WHAT YOU WILL DO »
I'd like the listing below copied exactly, with the images left out.

↓↓↓

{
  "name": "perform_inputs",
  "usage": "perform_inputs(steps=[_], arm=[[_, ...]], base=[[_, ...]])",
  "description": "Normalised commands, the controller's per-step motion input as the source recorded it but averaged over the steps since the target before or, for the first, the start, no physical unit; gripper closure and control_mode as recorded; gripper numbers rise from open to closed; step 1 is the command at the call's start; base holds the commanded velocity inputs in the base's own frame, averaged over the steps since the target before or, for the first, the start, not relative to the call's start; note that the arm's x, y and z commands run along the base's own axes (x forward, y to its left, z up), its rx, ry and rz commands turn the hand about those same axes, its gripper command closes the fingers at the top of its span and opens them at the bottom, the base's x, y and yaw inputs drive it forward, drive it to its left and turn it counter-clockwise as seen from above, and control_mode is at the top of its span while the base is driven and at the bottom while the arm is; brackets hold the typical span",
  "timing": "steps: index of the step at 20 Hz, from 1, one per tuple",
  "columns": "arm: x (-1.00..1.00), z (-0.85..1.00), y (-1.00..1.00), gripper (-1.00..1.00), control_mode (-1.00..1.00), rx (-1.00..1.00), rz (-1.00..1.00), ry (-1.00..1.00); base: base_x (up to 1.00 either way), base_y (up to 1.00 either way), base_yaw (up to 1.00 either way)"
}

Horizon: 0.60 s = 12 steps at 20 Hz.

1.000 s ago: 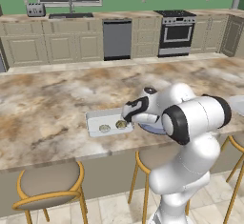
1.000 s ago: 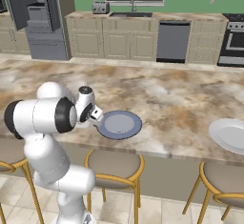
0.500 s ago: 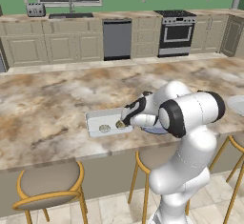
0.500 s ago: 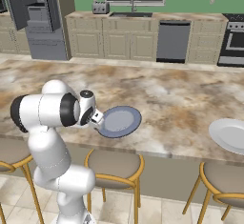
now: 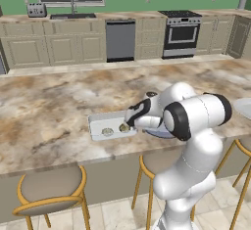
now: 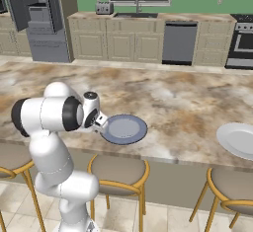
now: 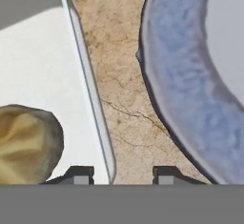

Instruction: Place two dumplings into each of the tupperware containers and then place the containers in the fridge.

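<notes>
On the marbled brown stone desk (image 5: 59,106), a shallow rectangular tupperware container of pale translucent plastic (image 5: 100,122) holds 2 small rounded tan dumplings, 1 (image 5: 108,132) nearer the front rim and 1 (image 5: 124,126) at the right end, close under the white arm's two-finger gripper (image 5: 128,122). In the hand view the container's thin right rim (image 7: 90,94) runs up between the 2 dark fingertips (image 7: 78,174), with a dumpling (image 7: 26,142) on the tray floor to one side and bare desk to the other; the jaws stand partly drawn in astride that rim, and whether they already pinch it cannot be told. A round blue-grey plate (image 6: 124,129) lies just beside the container, apart from it. The tray looks light, thin-walled and somewhat flexible, with smooth plastic likely to slip, so the raised rim appears the sensible hold, kept level lest the soft, loose dumplings roll. The tall grey metal fridge (image 6: 42,19) stands open well apart, at the far left wall.
</notes>
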Motion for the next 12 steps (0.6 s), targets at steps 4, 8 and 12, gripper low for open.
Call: perform_inputs(steps=[4, 8, 12], arm=[[0.00, -0.03, 0.00, 1.00, -1.00, 0.00, 0.00, 0.01], [-0.01, 0.02, 0.00, 1.00, -1.00, 0.00, 0.00, 0.01], [-0.26, 0.61, 0.00, 1.00, -1.00, 0.00, -0.03, -0.01]], base=[[0.00, 0.00, 0.00], [0.00, 0.00, 0.00], [0.00, 0.00, 0.00]])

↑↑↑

WRITTEN ANSWER »
{
  "name": "perform_inputs",
  "usage": "perform_inputs(steps=[_], arm=[[_, ...]], base=[[_, ...]])",
  "description": "Normalised commands, the controller's per-step motion input as the source recorded it but averaged over the steps since the target before or, for the first, the start, no physical unit; gripper closure and control_mode as recorded; gripper numbers rise from open to closed; step 1 is the command at the call's start; base holds the commanded velocity inputs in the base's own frame, averaged over the steps since the target before or, for the first, the start, not relative to the call's start; note that the arm's x, y and z commands run along the base's own axes (x forward, y to its left, z up), its rx, ry and rz commands turn the hand about those same axes, its gripper command closes the fingers at the top of its span and opens them at the bottom, the base's x, y and yaw inputs drive it forward, drive it to its left and turn it counter-clockwise as seen from above, and control_mode is at the top of its span while the base is driven and at the bottom while the arm is; brackets hold the typical span",
  "timing": "steps: index of the step at 20 Hz, from 1, one per tuple",
  "columns": "arm: x (-1.00..1.00), z (-0.85..1.00), y (-1.00..1.00), gripper (-1.00..1.00), control_mode (-1.00..1.00), rx (-1.00..1.00), rz (-1.00..1.00), ry (-1.00..1.00); base: base_x (up to 1.00 either way), base_y (up to 1.00 either way), base_yaw (up to 1.00 either way)"
}

Horizon: 0.60 s = 12 steps at 20 Hz.

1.000 s ago: 
1.000 s ago: 
0.500 s ago: 
0.500 s ago: 
now: 
now: 
now: 

Instruction: Place two dumplings into each of the tupperware containers and then place the containers in the fridge.

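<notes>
On the marbled brown stone desk (image 5: 59,106), a shallow rectangular tupperware container of pale translucent plastic (image 5: 100,122) holds 2 small rounded tan dumplings, 1 (image 5: 108,132) nearer the front rim and 1 (image 5: 124,126) at the right end, close under the white arm's two-finger gripper (image 5: 128,122). In the hand view the container's thin right rim (image 7: 90,94) runs up between the 2 dark fingertips (image 7: 78,174), with a dumpling (image 7: 26,142) on the tray floor to one side and bare desk to the other; the jaws stand partly drawn in astride that rim, and whether they already pinch it cannot be told. A round blue-grey plate (image 6: 124,129) lies just beside the container, apart from it. The tray looks light, thin-walled and somewhat flexible, with smooth plastic likely to slip, so the raised rim appears the sensible hold, kept level lest the soft, loose dumplings roll. The tall grey metal fridge (image 6: 42,19) stands open well apart, at the far left wall.
</notes>
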Motion for the next 12 steps (0.6 s), targets at steps 4, 8 and 12, gripper low for open.
Call: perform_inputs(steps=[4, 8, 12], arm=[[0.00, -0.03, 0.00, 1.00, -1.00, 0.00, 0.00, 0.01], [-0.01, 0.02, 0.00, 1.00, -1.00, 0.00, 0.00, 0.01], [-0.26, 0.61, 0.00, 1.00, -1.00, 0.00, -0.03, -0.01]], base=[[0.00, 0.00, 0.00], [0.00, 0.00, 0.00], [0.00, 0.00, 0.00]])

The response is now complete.